TASK OBJECTIVE: Copy out the listing that follows, exact in every word, and skip the images.

RECORDED DATA:
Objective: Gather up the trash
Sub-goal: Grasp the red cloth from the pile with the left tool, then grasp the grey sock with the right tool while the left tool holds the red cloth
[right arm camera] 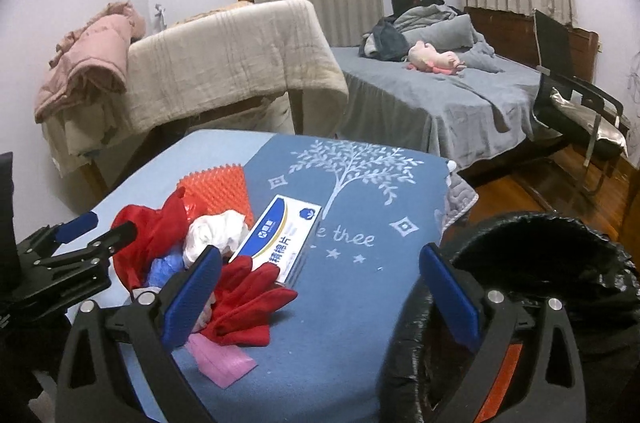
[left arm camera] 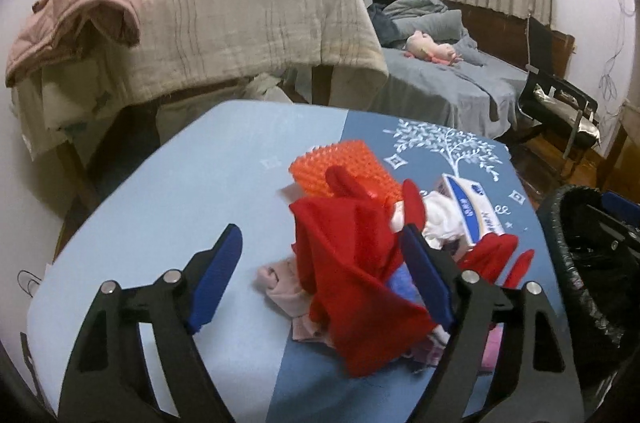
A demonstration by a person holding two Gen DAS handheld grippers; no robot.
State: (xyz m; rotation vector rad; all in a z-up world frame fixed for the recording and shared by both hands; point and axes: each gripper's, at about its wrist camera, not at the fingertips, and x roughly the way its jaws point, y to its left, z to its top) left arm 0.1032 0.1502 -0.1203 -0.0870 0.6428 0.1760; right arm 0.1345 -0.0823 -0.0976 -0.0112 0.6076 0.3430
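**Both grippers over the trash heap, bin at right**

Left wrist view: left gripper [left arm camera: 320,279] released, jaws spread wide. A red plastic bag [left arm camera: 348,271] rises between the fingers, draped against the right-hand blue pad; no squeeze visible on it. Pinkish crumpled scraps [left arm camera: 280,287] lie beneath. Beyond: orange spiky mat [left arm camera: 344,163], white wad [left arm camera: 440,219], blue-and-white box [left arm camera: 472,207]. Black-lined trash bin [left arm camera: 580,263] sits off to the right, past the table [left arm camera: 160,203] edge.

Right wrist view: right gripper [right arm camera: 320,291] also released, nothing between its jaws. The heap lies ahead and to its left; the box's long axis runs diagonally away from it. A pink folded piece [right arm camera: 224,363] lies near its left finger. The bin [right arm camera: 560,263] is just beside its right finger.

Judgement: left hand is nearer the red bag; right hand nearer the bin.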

EXERCISE OUTPUT:
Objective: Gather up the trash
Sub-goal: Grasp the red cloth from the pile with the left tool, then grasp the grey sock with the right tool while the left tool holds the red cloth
[right arm camera] 
[left arm camera] 
A demonstration by a person holding two Gen DAS handheld grippers; no robot.
State: (xyz m; rotation vector rad; all in a z-up world frame fixed for the recording and shared by both hands; point and axes: each gripper's, at about its wrist camera, not at the fingertips, and x roughly the way its jaws point, y to its left, z to its top) left arm 0.1032 0.1502 -0.1203 -0.0870 0.6428 0.1760; right arm 0.1345 -0.0823 -0.0976 -0.0112 0.6076 0.3430
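**Both grippers over the trash heap, bin at right**

Left wrist view: left gripper [left arm camera: 320,279] released, jaws spread wide. A red plastic bag [left arm camera: 348,271] rises between the fingers, draped against the right-hand blue pad; no squeeze visible on it. Pinkish crumpled scraps [left arm camera: 280,287] lie beneath. Beyond: orange spiky mat [left arm camera: 344,163], white wad [left arm camera: 440,219], blue-and-white box [left arm camera: 472,207]. Black-lined trash bin [left arm camera: 580,263] sits off to the right, past the table [left arm camera: 160,203] edge.

Right wrist view: right gripper [right arm camera: 320,291] also released, nothing between its jaws. The heap lies ahead and to its left; the box's long axis runs diagonally away from it. A pink folded piece [right arm camera: 224,363] lies near its left finger. The bin [right arm camera: 560,263] is just beside its right finger.

Judgement: left hand is nearer the red bag; right hand nearer the bin.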

The exercise has been carried out completely.